Your goal: Start at the top line and retype the data exactly through to the end.

Records drawn from a dataset:
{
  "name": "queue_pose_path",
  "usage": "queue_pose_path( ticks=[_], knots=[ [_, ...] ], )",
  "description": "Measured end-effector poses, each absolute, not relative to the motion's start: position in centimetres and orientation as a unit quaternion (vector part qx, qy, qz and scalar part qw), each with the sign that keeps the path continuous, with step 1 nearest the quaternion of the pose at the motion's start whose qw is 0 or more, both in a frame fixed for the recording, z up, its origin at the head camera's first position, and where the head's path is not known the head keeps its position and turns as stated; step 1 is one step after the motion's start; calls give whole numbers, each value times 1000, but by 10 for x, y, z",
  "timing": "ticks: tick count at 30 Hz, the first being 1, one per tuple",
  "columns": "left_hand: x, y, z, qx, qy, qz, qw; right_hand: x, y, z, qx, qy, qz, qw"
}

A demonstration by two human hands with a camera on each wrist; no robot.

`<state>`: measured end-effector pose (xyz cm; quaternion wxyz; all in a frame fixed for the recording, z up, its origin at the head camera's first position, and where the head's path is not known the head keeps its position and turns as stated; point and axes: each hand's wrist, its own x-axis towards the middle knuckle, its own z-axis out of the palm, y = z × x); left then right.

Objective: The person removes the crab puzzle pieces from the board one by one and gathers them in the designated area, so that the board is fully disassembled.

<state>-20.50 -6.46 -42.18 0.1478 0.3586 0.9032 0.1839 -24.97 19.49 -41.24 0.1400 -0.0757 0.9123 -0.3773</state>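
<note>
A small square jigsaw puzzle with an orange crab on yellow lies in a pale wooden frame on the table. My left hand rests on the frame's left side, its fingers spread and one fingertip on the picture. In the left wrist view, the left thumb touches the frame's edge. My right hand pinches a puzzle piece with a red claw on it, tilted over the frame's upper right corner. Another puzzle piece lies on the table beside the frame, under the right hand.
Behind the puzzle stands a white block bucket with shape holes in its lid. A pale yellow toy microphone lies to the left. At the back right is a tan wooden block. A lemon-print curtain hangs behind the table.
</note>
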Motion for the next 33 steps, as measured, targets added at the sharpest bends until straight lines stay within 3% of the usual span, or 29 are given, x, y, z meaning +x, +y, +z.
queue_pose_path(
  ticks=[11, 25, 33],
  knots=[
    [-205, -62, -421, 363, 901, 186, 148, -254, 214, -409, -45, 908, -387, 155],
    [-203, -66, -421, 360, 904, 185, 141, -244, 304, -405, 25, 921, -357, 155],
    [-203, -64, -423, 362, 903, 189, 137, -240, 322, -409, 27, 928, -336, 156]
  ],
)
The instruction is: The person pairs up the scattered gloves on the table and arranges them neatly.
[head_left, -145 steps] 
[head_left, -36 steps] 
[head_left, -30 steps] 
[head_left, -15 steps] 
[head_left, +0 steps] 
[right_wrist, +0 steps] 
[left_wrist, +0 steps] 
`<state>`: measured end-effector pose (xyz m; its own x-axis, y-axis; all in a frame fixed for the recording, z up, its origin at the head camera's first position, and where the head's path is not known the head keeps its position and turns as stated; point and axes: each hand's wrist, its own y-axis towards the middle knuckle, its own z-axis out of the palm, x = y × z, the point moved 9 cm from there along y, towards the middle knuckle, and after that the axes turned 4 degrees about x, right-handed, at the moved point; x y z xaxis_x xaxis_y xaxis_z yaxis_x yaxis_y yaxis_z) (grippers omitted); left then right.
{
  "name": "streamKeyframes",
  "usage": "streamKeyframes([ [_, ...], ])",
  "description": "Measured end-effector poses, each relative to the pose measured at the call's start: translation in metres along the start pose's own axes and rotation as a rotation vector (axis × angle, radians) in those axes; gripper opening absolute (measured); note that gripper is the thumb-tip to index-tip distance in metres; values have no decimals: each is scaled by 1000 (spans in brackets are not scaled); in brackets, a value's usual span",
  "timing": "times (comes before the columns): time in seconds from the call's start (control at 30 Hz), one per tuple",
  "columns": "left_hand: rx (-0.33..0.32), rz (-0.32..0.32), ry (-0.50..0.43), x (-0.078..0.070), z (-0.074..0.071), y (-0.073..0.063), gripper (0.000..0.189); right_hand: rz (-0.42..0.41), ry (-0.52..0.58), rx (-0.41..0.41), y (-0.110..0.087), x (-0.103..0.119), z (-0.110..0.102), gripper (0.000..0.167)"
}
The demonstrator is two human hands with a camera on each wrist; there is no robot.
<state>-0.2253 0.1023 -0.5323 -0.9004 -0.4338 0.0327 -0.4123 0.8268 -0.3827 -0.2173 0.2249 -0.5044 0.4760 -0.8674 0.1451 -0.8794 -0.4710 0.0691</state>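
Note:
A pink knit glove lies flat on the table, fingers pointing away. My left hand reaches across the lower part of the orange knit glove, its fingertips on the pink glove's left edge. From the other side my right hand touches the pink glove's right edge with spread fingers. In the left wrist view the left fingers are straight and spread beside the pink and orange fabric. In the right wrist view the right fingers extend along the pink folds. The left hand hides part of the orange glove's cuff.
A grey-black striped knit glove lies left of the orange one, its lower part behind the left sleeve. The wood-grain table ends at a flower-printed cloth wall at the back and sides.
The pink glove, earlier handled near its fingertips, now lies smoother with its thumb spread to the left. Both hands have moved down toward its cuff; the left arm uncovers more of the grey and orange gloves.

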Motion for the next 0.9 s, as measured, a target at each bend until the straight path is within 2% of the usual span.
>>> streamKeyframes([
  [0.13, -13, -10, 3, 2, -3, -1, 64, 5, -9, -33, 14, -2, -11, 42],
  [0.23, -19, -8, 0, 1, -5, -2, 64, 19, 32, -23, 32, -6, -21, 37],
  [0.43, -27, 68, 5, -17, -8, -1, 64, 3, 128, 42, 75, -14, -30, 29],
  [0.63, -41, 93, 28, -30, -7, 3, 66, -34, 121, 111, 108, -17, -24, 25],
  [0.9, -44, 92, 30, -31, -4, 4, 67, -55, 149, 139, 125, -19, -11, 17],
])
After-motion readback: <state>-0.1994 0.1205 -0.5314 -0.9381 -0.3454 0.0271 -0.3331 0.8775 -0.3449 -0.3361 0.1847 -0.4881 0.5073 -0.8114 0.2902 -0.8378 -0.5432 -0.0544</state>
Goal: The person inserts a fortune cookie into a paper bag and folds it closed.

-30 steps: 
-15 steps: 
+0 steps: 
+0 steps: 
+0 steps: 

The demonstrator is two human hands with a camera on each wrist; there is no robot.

Solved exercise:
{
  "name": "queue_pose_path",
  "usage": "queue_pose_path( ticks=[_], knots=[ [_, ...] ], )",
  "description": "Measured end-effector poses, each absolute, not relative to the motion's start: position in centimetres and orientation as a unit quaternion (vector part qx, qy, qz and scalar part qw), each with the sign that keeps the path continuous, with step 1 nearest the quaternion of the pose at the motion's start whose qw is 0 or more, both in a frame fixed for the recording, z up, its origin at the head camera's first position, and where the head's path is not known the head keeps its position and turns as stated; step 1 is one step after the motion's start; calls give whole numbers, each value times 1000, but by 10 for x, y, z",
  "timing": "ticks: tick count at 30 Hz, the first being 1, one per tuple",
  "columns": "left_hand: x, y, z, qx, qy, qz, qw; right_hand: x, y, z, qx, qy, qz, qw"
}

A demonstration by two human hands with a camera on each wrist; no robot.

`<state>`: measured end-effector pose (xyz cm; quaternion wxyz; all in a frame fixed for the recording, z up, its origin at the head camera's first position, and where the head's path is not known the head keeps its position and turns as stated; point and axes: each hand's wrist, its own x-axis towards the middle knuckle, its own z-axis out of the palm, y = z × x); left then right.

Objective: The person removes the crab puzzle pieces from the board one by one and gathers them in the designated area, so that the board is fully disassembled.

<state>-20.50 -6.46 -42.18 0.1478 0.3586 0.9032 0.1839 -24.97 19.49 -41.24 0.1400 -0.0757 0.9123 -0.3773</state>
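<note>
A small square jigsaw puzzle with an orange crab on yellow lies in a pale wooden frame on the table. My left hand rests on the frame's left side, its fingers spread and one fingertip on the picture. In the left wrist view, the left thumb touches the frame's edge. My right hand pinches a puzzle piece with a red claw on it, tilted over the frame's upper right corner. Another puzzle piece lies on the table beside the frame, under the right hand.
Behind the puzzle stands a white block bucket with shape holes in its lid. A pale yellow toy microphone lies to the left. At the back right is a tan wooden block. A lemon-print curtain hangs behind the table.
</note>
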Motion for the next 33 steps, as measured, targets added at the sharpest bends until straight lines stay within 3% of the usual span, or 29 are given, x, y, z meaning +x, +y, +z.
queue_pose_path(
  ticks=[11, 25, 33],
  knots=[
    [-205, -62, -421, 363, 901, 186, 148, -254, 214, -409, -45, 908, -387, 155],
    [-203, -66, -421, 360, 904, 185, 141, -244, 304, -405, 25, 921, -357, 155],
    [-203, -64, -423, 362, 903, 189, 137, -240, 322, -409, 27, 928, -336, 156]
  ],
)
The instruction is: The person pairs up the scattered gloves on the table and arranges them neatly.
[head_left, -145 steps] 
[head_left, -36 steps] 
[head_left, -30 steps] 
[head_left, -15 steps] 
[head_left, +0 steps] 
[right_wrist, +0 steps] 
[left_wrist, +0 steps] 
`<state>`: measured end-effector pose (xyz m; its own x-axis, y-axis; all in a frame fixed for the recording, z up, its origin at the head camera's first position, and where the head's path is not known the head keeps its position and turns as stated; point and axes: each hand's wrist, its own y-axis towards the middle knuckle, its own z-axis out of the palm, x = y × z, the point moved 9 cm from there along y, towards the middle knuckle, and after that the axes turned 4 degrees about x, right-handed, at the moved point; x y z xaxis_x xaxis_y xaxis_z yaxis_x yaxis_y yaxis_z) (grippers omitted); left then right.
{
  "name": "streamKeyframes",
  "usage": "streamKeyframes([ [_, ...], ])",
  "description": "Measured end-effector poses, each relative to the pose measured at the call's start: translation in metres along the start pose's own axes and rotation as a rotation vector (axis × angle, radians) in those axes; gripper opening absolute (measured); note that gripper is the thumb-tip to index-tip distance in metres; values have no decimals: each is scaled by 1000 (spans in brackets are not scaled); in brackets, a value's usual span",
  "timing": "times (comes before the columns): time in seconds from the call's start (control at 30 Hz), one per tuple",
  "columns": "left_hand: rx (-0.33..0.32), rz (-0.32..0.32), ry (-0.50..0.43), x (-0.078..0.070), z (-0.074..0.071), y (-0.073..0.063), gripper (0.000..0.189); right_hand: rz (-0.42..0.41), ry (-0.52..0.58), rx (-0.41..0.41), y (-0.110..0.087), x (-0.103..0.119), z (-0.110..0.102), gripper (0.000..0.167)"
}
The demonstrator is two human hands with a camera on each wrist; there is no robot.
<state>-0.2253 0.1023 -0.5323 -0.9004 -0.4338 0.0327 -0.4123 0.8268 -0.3827 -0.2173 0.2249 -0.5044 0.4760 -0.8674 0.1451 -0.8794 -0.4710 0.0691</state>
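Note:
A pink knit glove lies flat on the table, fingers pointing away. My left hand reaches across the lower part of the orange knit glove, its fingertips on the pink glove's left edge. From the other side my right hand touches the pink glove's right edge with spread fingers. In the left wrist view the left fingers are straight and spread beside the pink and orange fabric. In the right wrist view the right fingers extend along the pink folds. The left hand hides part of the orange glove's cuff.
A grey-black striped knit glove lies left of the orange one, its lower part behind the left sleeve. The wood-grain table ends at a flower-printed cloth wall at the back and sides.
The pink glove, earlier handled near its fingertips, now lies smoother with its thumb spread to the left. Both hands have moved down toward its cuff; the left arm uncovers more of the grey and orange gloves.
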
Motion for the next 0.9 s, as measured, a target at each bend until the straight path is within 2% of the usual span.
>>> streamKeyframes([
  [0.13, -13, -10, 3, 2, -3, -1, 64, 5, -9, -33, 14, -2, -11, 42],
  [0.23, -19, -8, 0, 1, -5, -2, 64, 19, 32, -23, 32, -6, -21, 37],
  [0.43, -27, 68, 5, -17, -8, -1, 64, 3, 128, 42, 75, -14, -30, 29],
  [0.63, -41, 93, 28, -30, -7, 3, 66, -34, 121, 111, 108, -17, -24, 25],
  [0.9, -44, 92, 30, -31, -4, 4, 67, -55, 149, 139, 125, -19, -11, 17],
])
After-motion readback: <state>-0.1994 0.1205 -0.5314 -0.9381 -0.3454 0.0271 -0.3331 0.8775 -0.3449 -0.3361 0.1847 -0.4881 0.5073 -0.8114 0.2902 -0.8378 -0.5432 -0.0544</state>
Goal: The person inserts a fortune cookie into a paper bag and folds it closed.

-30 steps: 
-15 steps: 
+0 steps: 
+0 steps: 
+0 steps: 

The demonstrator is two human hands with a camera on each wrist; there is no robot.

This output is complete as it stands.